As described above, the first rack storage part 615 is curved. The nozzle drive unit 476 can be downsized because the first rack storage part 615 is curved. On the other hand, when the first rack storage part 615 is curved, the sliding resistance between the cable rack 630 and the first rack storage part 615 easily increases at the curved part.
Conversely, because the meshing part 640 is positioned at the same position in the longitudinal direction as the nozzle connection part 631 or further frontward than the nozzle connection part 631 when the nozzle 473 is at the storage position, the length of the cable rack 630 that passes through the curved part of the first rack storage part 615 can be less than in the case where the meshing part 640 is positioned further backward than the nozzle connection part 631. The sliding resistance when advancing and retracting the nozzle 473 can be reduced thereby.
Thus, according to embodiments, a sanitary washing device is provided in which the sliding resistance when advancing and retracting the nozzle can be reduced.
While certain embodiments have been described, these embodiments have been presented by way of example only, and are not intended to limit the scope of the inventions. Indeed, the novel embodiments described herein may be embodied in a variety of other forms; furthermore, various omissions, substitutions and changes in the form of the embodiments described herein may be made without departing from the spirit of the inventions. For example, the shape, the dimension, the material, the disposition, the installation feature or the like of the components included in the sanitary washing device are not limited to the illustration and can be appropriately modified.
The components included in the embodiments described above can be combined within the extent of technical feasibility, and any combined components also are included in the scope of the invention to the extent that the feature of the invention is included.

Claims

What is claimed is:

1. A sanitary washing device, comprising:

a casing;

a nozzle washing a human body private part; and

a nozzle drive unit advancing and retracting the nozzle between a storage position and an advanced position, the nozzle being stored in the casing at the storage position, the nozzle being advanced from the casing at the advanced position,

the nozzle drive unit including

a supporter supporting the nozzle, the supporter including a rail allowing the nozzle to slide,

a gear applying a drive force to advance and retract the nozzle, and

a cable rack connected with the nozzle and meshing with the gear,

the cable rack including a nozzle connection part connected with the nozzle,

the gear and the cable rack meshing at a meshing part,

the meshing part being positioned at a same position in a longitudinal direction as the nozzle connection part or further frontward than the nozzle connection part when the nozzle is at the storage position.

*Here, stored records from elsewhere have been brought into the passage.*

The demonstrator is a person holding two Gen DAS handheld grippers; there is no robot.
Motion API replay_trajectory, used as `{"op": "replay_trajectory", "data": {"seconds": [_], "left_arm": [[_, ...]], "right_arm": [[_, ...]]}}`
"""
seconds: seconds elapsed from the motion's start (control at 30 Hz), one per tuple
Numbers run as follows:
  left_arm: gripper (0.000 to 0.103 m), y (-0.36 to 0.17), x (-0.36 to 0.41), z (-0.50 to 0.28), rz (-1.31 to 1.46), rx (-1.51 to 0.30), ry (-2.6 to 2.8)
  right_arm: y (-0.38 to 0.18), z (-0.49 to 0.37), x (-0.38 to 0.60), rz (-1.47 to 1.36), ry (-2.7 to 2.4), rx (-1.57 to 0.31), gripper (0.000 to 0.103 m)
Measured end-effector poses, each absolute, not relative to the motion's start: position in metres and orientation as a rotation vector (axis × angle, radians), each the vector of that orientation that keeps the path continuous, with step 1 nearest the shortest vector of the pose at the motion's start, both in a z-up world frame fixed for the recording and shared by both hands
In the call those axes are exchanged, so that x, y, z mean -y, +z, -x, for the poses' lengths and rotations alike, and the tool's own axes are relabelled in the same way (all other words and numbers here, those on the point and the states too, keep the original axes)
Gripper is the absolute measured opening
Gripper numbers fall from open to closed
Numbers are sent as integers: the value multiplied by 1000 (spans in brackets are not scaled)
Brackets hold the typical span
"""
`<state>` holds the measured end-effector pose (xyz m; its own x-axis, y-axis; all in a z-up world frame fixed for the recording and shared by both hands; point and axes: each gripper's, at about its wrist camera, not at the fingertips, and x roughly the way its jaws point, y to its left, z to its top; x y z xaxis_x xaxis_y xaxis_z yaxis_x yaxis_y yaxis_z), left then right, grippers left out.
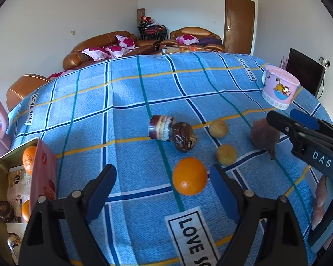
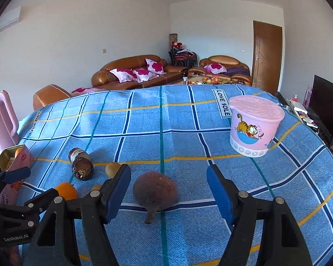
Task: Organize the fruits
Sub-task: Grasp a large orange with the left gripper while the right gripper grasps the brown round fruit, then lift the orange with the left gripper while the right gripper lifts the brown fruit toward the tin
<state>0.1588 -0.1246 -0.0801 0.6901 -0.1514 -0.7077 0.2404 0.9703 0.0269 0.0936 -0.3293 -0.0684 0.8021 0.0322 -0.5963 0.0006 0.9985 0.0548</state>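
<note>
The dark beet [image 2: 155, 191] lies between the right hand-held gripper's [image 2: 168, 190] wide-apart, untouching pads, tail pointing toward the camera.

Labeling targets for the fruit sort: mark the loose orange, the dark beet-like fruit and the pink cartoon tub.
orange [image 1: 189, 176], left wrist view, middle of its peel.
dark fruit [image 2: 155, 191], right wrist view, centre of its rounded body.
pink tub [image 2: 253, 133], right wrist view, printed side wall.
</note>
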Motion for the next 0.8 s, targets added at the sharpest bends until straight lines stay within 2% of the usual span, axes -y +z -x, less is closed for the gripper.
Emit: {"op": "replay_trajectory", "data": {"seconds": [0.2, 0.37, 0.4, 0.43, 0.47, 0.5, 0.8], "left_arm": [[79, -92, 132, -167, -133, -826, -239], [64, -96, 130, -173, -107, -868, -272], [51, -98, 130, -174, -99, -877, -291], [35, -99, 130, -175, -90, -886, -305], [35, -99, 128, -175, -82, -887, -303], [35, -98, 127, -175, -73, -886, -308], [35, -89, 110, -166, -11, -815, -276]], "right_arm": [[-77, -105, 329, -78, 48, -707, 72], [-86, -115, 325, -63, 73, -782, 72], [-89, -118, 323, -59, 78, -799, 71], [-91, -120, 322, -57, 86, -813, 62], [-92, -121, 321, -56, 106, -824, 55], [-92, -121, 319, -46, 105, -824, 53], [-87, -115, 315, -37, 133, -786, 53]]}}
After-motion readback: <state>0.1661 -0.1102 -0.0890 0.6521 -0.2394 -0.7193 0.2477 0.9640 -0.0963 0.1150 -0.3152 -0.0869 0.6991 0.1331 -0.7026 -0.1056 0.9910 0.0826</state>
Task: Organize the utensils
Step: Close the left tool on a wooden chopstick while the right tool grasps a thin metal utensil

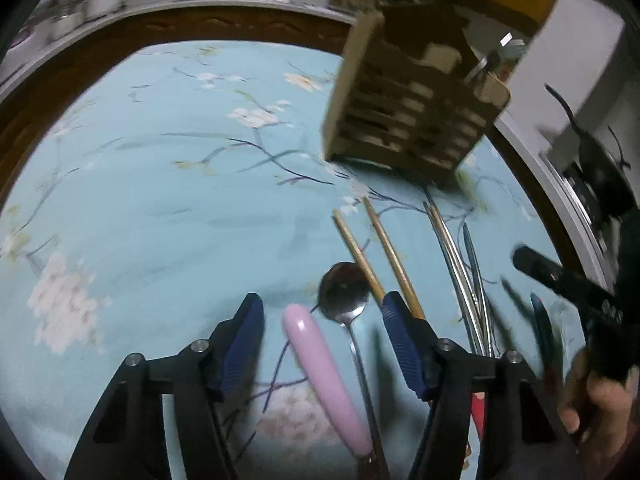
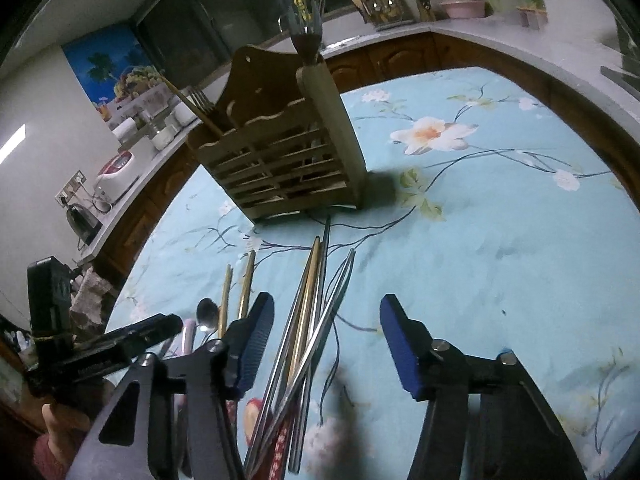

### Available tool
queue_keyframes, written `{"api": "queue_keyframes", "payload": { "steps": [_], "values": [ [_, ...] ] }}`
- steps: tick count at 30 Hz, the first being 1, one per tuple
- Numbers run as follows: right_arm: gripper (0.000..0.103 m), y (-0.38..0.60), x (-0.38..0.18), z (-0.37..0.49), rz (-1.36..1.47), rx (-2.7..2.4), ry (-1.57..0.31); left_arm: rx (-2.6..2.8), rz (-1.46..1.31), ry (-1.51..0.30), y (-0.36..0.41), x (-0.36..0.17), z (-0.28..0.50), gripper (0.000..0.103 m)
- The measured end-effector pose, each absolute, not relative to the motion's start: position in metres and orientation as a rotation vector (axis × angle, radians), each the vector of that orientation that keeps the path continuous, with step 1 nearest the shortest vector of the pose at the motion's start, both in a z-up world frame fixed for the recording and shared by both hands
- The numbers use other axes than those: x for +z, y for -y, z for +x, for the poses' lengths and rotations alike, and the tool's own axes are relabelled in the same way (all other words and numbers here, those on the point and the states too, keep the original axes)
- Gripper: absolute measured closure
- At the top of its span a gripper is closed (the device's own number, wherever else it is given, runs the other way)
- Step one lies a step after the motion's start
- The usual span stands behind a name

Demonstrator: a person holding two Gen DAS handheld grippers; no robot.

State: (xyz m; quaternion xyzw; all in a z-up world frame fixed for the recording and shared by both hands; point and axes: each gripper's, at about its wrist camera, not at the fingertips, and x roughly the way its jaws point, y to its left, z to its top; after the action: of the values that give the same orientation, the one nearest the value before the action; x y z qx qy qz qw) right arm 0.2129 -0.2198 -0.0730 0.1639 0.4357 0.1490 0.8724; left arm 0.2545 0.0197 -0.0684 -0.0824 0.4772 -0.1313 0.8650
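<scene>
The utensils lie loose on the desk [image 2: 500,240], on a pale blue cloth printed with blossom, and none of them is in a grip yet, so the step in hand looks like the reach for a first pick. Between the fingers of the left tongs [image 1: 322,340] lie a pink handle [image 1: 324,372] and a metal spoon [image 1: 344,292], the spoon's bowl just ahead of the fingertips; two wooden chopsticks [image 1: 376,252] run forward from beside the right-hand finger. Those tongs stand spread, the pads pressing on nothing. The right tongs [image 2: 326,340] are spread as well, and a bundle of metal chopsticks [image 2: 312,320] runs between their fingers, nearer the left-hand pad, without being pinched. Ahead of both tongs, well beyond the fingertips, stands the slatted wooden utensil holder [image 2: 280,152], upright, with a fork [image 2: 202,100] and some other handles already poking out of it. In my judgement the next move calls for each pair to settle on one item, close squarely across it and carry it to the holder; the crossed metal sticks may slip or drag their neighbours. A red strip [image 2: 280,452] under the bundle carries pale marks, too blurred to read; I can read no brand or label elsewhere.
</scene>
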Motion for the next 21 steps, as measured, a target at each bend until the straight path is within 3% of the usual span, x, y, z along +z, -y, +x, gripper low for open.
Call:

2. The device according to claim 1, wherein

the meshing part is positioned further backward than a front end of the cable rack when the nozzle is at the storage position.

3. The device according to claim 2, wherein

the meshing part is positioned within four teeth from the front end of the cable rack when the nozzle is at the storage position.

4. The device according to claim 1, wherein

a center axis of the gear is positioned lower than the meshing part.

5. The device according to claim 1, wherein

the nozzle connection part is connected to a side surface of the nozzle.